Je gère deux studios en location courte durée. Avec le passage automatique au régime réel dès 2026, je dois me professionnaliser très vite. C’est contraignant au niveau comptable, mais l’avantage est que je vais pouvoir déduire mes travaux de rénovation énergétique, ce que le micro-BIC ne permettait pas.Marc, 55 ans, investisseur immobilier

En contrepartie, il impose des obligations comptables strictes et la conservation de toutes les pièces justificatives, ce qui peut nécessiter le recours à un expert-comptable, dont les honoraires restent toutefois déductibles.

Solutions pour conserver le régime micro-BIC avantageux

Pour continuer à profiter du plafond de 77 700 € et de l’abattement de 50 %, les propriétaires peuvent faire classer leur meublé touristique. Cette démarche consiste à solliciter un organisme accrédité qui évaluera le logement selon des critères précis (confort, équipements, services).

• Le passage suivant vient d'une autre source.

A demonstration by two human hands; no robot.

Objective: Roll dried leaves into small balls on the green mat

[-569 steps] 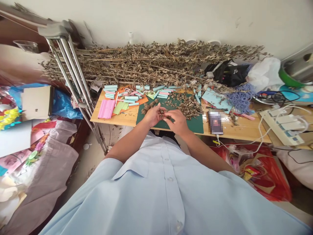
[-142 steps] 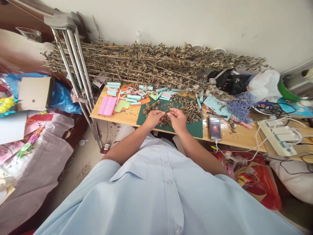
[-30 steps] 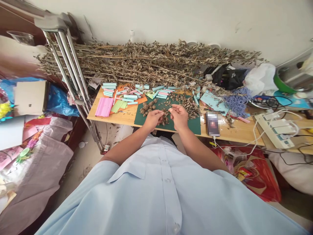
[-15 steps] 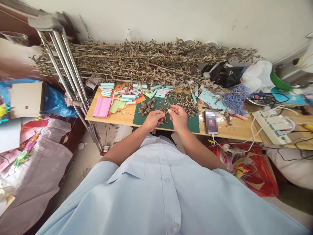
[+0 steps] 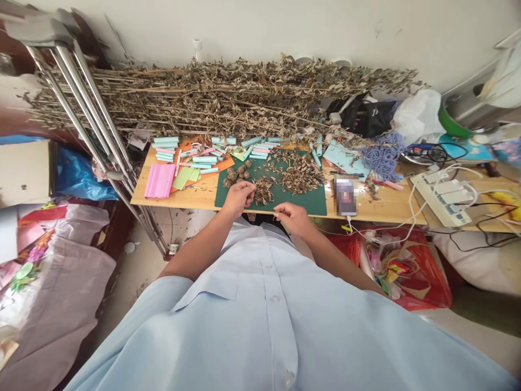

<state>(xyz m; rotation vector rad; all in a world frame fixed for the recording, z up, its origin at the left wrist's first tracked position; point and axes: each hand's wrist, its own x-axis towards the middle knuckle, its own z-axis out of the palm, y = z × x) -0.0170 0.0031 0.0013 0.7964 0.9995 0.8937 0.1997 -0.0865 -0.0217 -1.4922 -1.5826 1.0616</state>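
Wooden surface [image 5: 391,207] crossing mid-frame, dried stalks [image 5: 228,98] stretching left-right above. Green mat [image 5: 315,205] lying at center. Small leaf pile [image 5: 264,191] sitting on it, showing no clear long axis, just right of the left hand [image 5: 237,198], the nearer one; right hand [image 5: 293,218] hovering lower right. Both hands' fingers pinching closed; contents, cannot tell.

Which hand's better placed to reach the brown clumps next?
Likely left: left hand is close to the brown clumps; right hand is farther off, near the front edge of the green mat.
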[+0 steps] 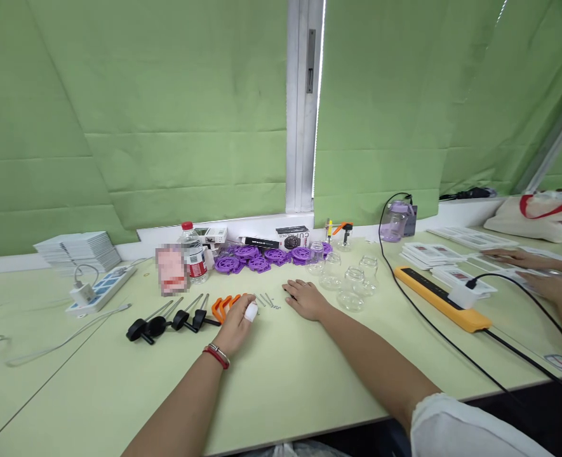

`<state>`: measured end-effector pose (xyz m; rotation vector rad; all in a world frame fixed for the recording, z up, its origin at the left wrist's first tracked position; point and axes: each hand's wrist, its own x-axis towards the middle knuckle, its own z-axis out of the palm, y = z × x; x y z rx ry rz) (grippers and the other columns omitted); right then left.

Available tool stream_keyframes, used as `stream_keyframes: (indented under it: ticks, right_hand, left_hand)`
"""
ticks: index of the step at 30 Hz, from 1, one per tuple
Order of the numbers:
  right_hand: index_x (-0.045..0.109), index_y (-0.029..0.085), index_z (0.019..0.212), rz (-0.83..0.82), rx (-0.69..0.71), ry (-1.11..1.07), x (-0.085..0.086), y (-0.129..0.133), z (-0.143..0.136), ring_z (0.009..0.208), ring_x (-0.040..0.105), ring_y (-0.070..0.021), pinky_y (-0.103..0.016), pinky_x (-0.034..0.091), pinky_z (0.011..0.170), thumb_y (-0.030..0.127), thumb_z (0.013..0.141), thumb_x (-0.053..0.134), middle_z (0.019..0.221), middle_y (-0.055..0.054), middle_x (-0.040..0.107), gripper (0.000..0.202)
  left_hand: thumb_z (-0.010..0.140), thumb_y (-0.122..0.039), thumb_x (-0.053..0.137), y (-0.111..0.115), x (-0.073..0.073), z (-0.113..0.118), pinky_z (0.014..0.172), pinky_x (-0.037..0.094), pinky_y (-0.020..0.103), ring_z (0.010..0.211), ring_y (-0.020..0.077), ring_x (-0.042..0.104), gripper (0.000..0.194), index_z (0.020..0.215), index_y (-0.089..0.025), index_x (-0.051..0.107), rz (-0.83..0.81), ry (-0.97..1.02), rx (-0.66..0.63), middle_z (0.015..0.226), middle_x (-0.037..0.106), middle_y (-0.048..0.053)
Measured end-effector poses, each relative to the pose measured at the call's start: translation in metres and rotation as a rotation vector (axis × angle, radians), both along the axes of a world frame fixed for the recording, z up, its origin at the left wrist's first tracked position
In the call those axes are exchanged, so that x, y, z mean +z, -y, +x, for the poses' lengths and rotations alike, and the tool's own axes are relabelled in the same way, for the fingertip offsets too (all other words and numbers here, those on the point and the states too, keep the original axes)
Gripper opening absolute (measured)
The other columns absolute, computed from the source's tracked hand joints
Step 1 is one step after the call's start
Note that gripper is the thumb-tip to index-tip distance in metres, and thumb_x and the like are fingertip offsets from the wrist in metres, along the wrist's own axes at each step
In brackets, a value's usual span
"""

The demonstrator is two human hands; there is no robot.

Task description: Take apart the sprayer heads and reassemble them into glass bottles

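My left hand (235, 325) rests on the table, fingers forward, with a white wrap on one digit. It lies against several orange handle-shaped parts (222, 308), partly covering them; nothing is visibly gripped. My right hand (305, 298) lies palm down on the bare tabletop, fingers stretched out. Between the two hands are several small metal pins or screws (267, 299). Left of my left hand sit several black round caps with metal rods (181, 319). Several clear glass jars (350, 291) stand beyond and right of my right hand.
Purple openwork discs (261, 261) line the back, near a red-capped bottle (197, 257) and a black-and-white box (292, 238). A yellow power strip (433, 297) and black cable lie right. Another person's hands (519, 259) are at far right. A white power strip (107, 289) lies left.
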<state>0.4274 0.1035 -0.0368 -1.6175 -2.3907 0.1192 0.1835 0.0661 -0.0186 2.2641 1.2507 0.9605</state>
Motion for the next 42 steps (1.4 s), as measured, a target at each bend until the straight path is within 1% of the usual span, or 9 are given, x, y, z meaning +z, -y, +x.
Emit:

Une fois le classement obtenu, le bailleur bénéficie du régime micro-BIC plus favorable, même après 2026. Outre l’avantage fiscal, le classement valorise le bien et rassure les locataires sur la qualité de l’hébergement.

La procédure, accessible en ligne, nécessite un dossier complet et une visite de contrôle, mais elle s’avère rentable pour ceux souhaitant maintenir une fiscalité allégée sur leurs revenus locatifs.